◆ **Exercise brief**: Search the material for the word "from" and report each line where it turns up.

◆ **Data section**:
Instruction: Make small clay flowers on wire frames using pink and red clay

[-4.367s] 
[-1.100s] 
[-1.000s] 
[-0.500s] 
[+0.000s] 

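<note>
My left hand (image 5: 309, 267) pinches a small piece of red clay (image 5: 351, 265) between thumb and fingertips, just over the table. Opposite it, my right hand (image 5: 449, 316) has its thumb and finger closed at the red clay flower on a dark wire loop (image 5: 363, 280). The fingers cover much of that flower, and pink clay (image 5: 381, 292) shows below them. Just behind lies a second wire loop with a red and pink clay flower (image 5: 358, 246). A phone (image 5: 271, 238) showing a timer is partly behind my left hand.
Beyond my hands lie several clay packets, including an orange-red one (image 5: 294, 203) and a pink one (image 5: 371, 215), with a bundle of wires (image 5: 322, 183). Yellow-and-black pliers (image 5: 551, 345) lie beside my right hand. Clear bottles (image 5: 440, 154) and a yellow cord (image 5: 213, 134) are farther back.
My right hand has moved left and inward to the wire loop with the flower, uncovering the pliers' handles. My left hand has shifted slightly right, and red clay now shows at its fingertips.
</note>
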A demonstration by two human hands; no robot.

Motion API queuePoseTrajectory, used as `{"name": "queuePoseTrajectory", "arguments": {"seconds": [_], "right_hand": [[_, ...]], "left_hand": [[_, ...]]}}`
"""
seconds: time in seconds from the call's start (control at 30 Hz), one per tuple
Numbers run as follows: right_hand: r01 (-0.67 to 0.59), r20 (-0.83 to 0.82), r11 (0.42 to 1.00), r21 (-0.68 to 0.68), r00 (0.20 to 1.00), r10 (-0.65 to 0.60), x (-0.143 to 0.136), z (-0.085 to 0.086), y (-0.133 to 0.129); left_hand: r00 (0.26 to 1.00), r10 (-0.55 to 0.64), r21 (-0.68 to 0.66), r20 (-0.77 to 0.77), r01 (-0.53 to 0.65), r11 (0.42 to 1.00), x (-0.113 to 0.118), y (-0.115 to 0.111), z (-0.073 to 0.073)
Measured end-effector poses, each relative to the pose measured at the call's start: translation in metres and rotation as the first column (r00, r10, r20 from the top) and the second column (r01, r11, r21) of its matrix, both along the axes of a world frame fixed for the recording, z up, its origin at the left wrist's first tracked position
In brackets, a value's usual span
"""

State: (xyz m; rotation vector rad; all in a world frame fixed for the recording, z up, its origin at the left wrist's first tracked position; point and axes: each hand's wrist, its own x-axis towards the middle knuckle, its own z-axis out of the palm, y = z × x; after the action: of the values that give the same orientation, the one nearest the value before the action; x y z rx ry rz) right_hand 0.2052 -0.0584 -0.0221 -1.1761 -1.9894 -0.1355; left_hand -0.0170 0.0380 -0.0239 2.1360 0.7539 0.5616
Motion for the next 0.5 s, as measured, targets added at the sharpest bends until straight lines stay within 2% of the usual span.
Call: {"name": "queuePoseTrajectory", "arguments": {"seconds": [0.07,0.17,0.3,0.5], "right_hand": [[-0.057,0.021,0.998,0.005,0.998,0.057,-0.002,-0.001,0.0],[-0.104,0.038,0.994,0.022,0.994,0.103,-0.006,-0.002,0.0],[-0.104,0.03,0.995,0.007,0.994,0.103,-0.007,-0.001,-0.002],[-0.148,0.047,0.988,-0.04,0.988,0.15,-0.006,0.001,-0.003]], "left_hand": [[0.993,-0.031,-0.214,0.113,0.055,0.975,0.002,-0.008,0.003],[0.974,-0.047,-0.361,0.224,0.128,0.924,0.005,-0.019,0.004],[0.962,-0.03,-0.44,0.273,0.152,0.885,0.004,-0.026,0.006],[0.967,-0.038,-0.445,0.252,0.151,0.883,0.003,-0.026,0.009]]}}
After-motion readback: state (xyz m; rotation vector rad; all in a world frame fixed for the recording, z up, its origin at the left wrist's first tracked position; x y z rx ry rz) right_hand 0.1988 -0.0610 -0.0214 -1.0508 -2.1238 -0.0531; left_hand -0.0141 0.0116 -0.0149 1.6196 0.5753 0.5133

◆ **Answer space**:
seconds: time in seconds from the call's start (control at 30 Hz), one per tuple
Measured end-effector poses, each relative to the pose measured at the call's start: translation in metres and rotation as the first column (r00, r10, r20 from the top) and the second column (r01, r11, r21) of its matrix, both along the axes of a world frame fixed for the recording, z up, its origin at the left wrist's first tracked position

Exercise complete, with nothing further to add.